Ромео Кастеллуччи: «Провокация в творчестве — это слишком мелко»
С 18 по 20 июля в «Электротеатре «Станиславский» проходит российская премьера спектакля «Человеческое использование человеческих существ» известного итальянского режиссера Ромео Кастеллуччи. Накануне премьеры режиссер ответил на вопросы корреспондента «Известий».
— Какой смысл вы вкладываете в название спектакля?
— Название непосредственно связано с содержанием — история воскрешения Лазаря Иисусом. В моем прочтении это событие происходит помимо воли Лазаря. На мой взгляд, это и есть человеческое использование человеческого существа.
В спектакле для меня главными являются два тесно взаимосвязанных направления: эксперимент в области языка как такового и эксперимент с театром. Для меня было важно затронуть вопросы существования человека, его зависимости от языка. На мой взгляд, в какой-то мере язык является цепями, сковывающими человека. И в моем спектакле герой от них пытается освободиться.
— Спектакль, имеющий подзаголовок «Курс общей лингвистики», стал вашим первым опытом работы с российскими актерами. Насколько сложно было с ними репетировать, говоря на разных языках?
— Неважно, на каком языке сделан спектакль. А в этой постановке вообще используется несуществующий язык: он был придуман мною и моей сестрой Клаудией, а перевод делался Аленой Шумаковой в сотрудничестве с моей сестрой. Они фактически переводили каждое слово с несуществующего языка на новый несуществующий язык. И для меня это было важно, поскольку постановка представляет собой размышление о природе любого языка.
— Ваши спектакли отличаются четкой структурой. Почему она для вас так важна?
— Я считаю, что геометрия и чистота формы способствуют свободе восприятия. Части общей структуры можно сравнить с гранями алмаза, в каждой из которых мы по-разному видим отражающийся мир.
— Сколько времени вам обычно необходимо на постановку?
— Это зависит от условий, в которые я поставлен. Некоторые спектакли могу и задумать, и поставить в течение 10 дней, а некоторые живут во мне месяцами, а затем не меньше времени требуется для их реализации.

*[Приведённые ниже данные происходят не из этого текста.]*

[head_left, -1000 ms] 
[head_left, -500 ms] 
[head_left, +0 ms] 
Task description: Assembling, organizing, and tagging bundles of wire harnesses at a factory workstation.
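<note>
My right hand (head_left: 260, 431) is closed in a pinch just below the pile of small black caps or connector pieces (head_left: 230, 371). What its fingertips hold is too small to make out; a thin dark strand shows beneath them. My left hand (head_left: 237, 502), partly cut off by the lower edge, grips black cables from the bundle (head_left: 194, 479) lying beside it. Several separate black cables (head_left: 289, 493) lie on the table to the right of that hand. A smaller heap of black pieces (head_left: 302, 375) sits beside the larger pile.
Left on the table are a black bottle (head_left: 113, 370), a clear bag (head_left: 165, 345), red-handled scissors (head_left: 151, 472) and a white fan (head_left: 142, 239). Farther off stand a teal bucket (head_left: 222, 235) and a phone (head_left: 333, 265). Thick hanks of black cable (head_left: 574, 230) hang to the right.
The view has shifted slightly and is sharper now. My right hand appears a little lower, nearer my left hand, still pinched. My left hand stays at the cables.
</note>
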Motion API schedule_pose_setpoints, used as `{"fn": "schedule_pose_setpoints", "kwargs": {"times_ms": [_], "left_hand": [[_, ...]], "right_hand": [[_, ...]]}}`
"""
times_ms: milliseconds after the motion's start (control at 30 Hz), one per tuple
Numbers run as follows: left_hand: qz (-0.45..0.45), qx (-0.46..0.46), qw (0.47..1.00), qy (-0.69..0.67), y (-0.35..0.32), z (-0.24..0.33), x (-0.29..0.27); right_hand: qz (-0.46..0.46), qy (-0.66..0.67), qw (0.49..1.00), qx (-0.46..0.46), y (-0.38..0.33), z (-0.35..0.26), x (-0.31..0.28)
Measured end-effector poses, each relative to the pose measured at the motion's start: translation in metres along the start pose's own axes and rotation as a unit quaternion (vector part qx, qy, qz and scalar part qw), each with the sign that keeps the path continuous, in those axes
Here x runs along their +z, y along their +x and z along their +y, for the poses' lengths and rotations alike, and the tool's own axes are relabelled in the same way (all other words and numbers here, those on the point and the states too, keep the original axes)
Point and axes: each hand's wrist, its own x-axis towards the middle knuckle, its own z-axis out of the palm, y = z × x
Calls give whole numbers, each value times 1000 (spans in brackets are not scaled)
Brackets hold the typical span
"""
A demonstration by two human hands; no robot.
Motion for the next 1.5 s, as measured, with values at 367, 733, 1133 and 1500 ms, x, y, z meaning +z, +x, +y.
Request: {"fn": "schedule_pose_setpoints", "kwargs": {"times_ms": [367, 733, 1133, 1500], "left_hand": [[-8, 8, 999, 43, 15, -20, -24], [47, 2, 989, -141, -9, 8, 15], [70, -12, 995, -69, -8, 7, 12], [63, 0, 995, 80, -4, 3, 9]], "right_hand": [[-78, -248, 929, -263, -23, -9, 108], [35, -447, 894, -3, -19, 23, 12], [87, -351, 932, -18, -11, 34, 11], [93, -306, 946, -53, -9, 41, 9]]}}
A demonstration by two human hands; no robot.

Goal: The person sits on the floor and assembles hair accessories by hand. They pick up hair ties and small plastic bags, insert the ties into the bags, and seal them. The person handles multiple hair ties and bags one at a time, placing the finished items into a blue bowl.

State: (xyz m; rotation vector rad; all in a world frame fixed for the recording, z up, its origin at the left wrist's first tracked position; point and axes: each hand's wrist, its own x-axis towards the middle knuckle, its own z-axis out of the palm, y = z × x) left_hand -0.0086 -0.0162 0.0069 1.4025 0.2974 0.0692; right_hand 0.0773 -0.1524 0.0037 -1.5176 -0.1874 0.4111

Как правило, спектакли сначала складываются в моем воображении. И на репетиции методом проб и ошибок я пытаюсь понять, как реализовать замысел.
— Признаете метод театральной провокации?
— Я бы слову «провокация» предпочел слово «скандал» — старинное греческое слово, которое изначально обозначало камень, лежащий на дороге. Человек, спотыкающийся об этот камень, вынужден изменить свой шаг. В искусстве, и не только в театре, этот камень необходим — чтобы искусство иногда меняло походку.
Провокация в творчестве — это слишком мелко. Я говорю о провокации, целью которой является вызов какой-то определенной реакции у зрителя. Такой метод не ведет к серьезным результатам. Для переворота сознания нужен именно скандал.
— Вы ставите в «Электротеатре «Станиславский». Как относитесь к системе Станиславского?
— Константин Сергеевич много сделал для развития не только театра, но и всего искусства: он сумел показать, насколько важна личность актера в интерпретации спектакля. Мне кажется, что сегодня система Станиславского больше развита в кино, чем в театре.
— Можно ли сказать, что вы — тот, кто формирует современный театр?
— Я довольно скромно оцениваю свой вклад. Что же касается подхода к современному театру, то я уверен, что сегодня при работе над постановками нельзя игнорировать новые технологии. Мы просто не можем проходить мимо них и высокомерно говорить, что они не играют роли. На мой взгляд, именно они лежат в основе современной образности.
— Над какими проектами работаете в настоящее время?
— Я ставлю в Париже лирическую оперу Шёнберга «Моисей и Арон», а также греческую трагедию Эсхила «Орестея» как часть трилогии, над которой я работал 20 лет назад.